### Task requirements
The records below are to be reproduced exactly, with every picture left out.

Records from a data collection
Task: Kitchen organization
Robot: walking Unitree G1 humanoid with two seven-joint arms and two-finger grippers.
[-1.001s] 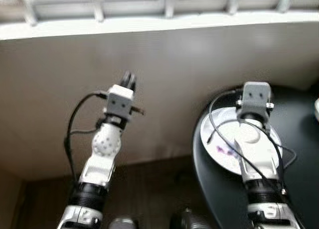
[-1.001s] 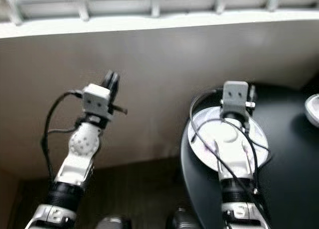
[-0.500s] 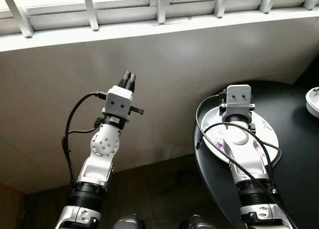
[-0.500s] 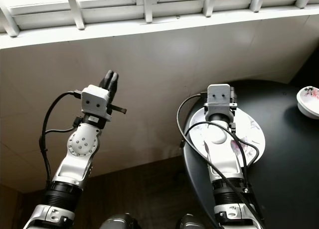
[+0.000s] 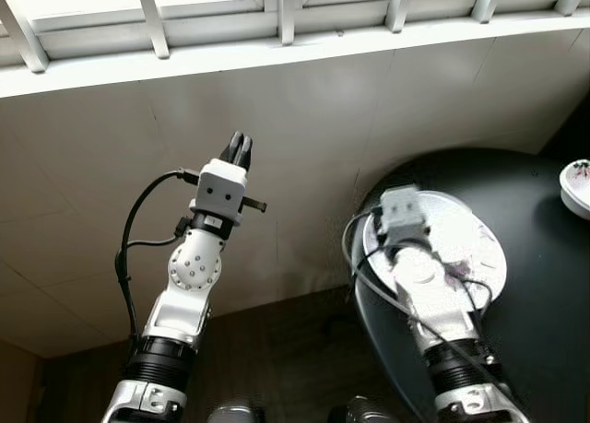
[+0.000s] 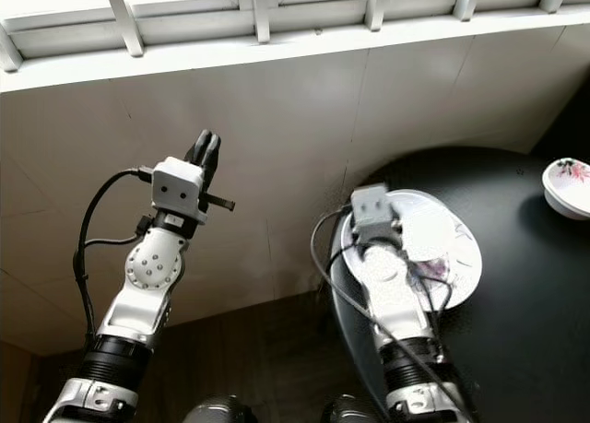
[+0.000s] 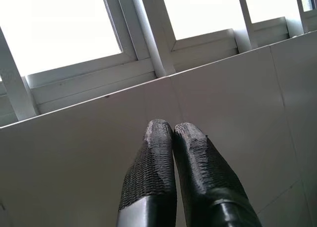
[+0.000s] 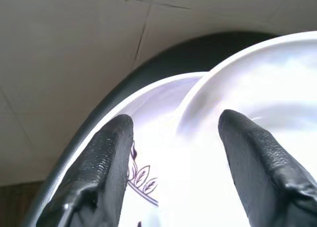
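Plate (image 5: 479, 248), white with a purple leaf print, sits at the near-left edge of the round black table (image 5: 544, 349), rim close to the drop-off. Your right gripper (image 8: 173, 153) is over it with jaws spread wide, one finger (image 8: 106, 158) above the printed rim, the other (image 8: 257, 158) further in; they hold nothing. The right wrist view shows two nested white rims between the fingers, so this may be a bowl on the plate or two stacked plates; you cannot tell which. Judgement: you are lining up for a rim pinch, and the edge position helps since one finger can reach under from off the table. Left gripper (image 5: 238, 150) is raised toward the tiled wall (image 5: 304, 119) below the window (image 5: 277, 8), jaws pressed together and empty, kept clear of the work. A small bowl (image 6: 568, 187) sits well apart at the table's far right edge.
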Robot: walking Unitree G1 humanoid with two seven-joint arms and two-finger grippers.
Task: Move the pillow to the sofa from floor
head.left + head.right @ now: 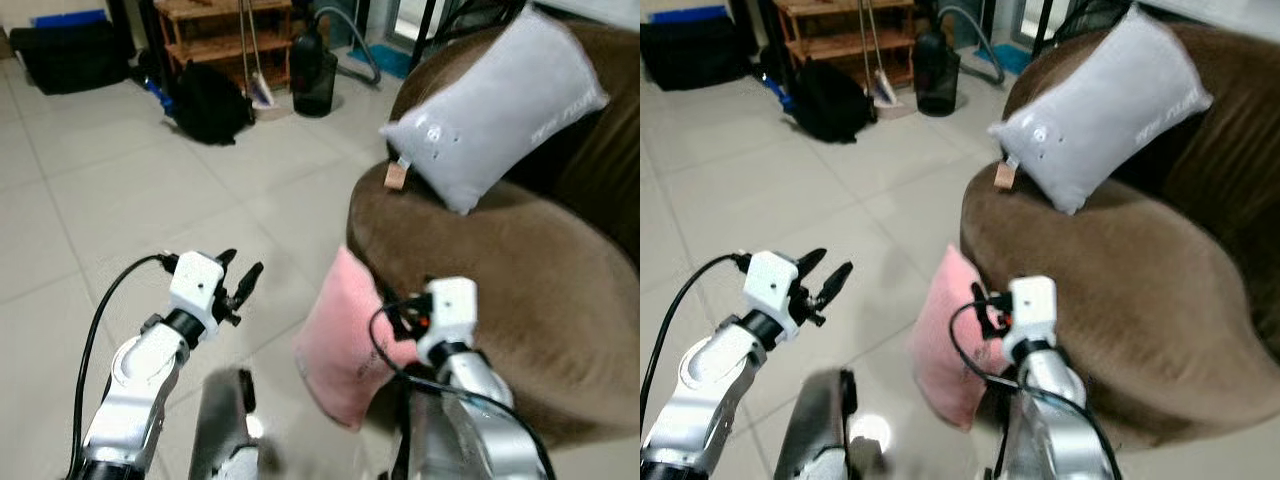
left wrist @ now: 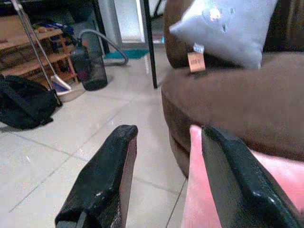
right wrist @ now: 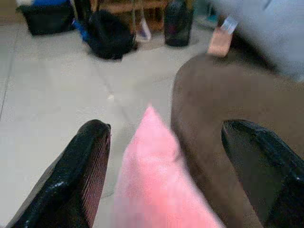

### Finished task
Task: Kitchen organization
Robot: walking Unitree G1 humanoid with two seven-joint arms and two-finger grippers.
[-1.001s] 
[-1.001s] 
[-0.500s] 
[-0.500s] 
[+0.000s] 
[+0.000s] 
[+0.000s] 
[+0.000s] 
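Plate (image 5: 479, 248), white with a purple leaf print, sits at the near-left edge of the round black table (image 5: 544, 349), rim close to the drop-off. Your right gripper (image 8: 173, 153) is over it with jaws spread wide, one finger (image 8: 106, 158) above the printed rim, the other (image 8: 257, 158) further in; they hold nothing. The right wrist view shows two nested white rims between the fingers, so this may be a bowl on the plate or two stacked plates; you cannot tell which. Judgement: you are lining up for a rim pinch, and the edge position helps since one finger can reach under from off the table. Left gripper (image 5: 238, 150) is raised toward the tiled wall (image 5: 304, 119) below the window (image 5: 277, 8), jaws pressed together and empty, kept clear of the work. A small bowl (image 6: 568, 187) sits well apart at the table's far right edge.
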Robot: walking Unitree G1 humanoid with two seven-joint arms and two-finger grippers.
Task: Move the pillow to the sofa from floor
head.left + head.right @ now: 
left wrist @ now: 
right wrist @ now: 

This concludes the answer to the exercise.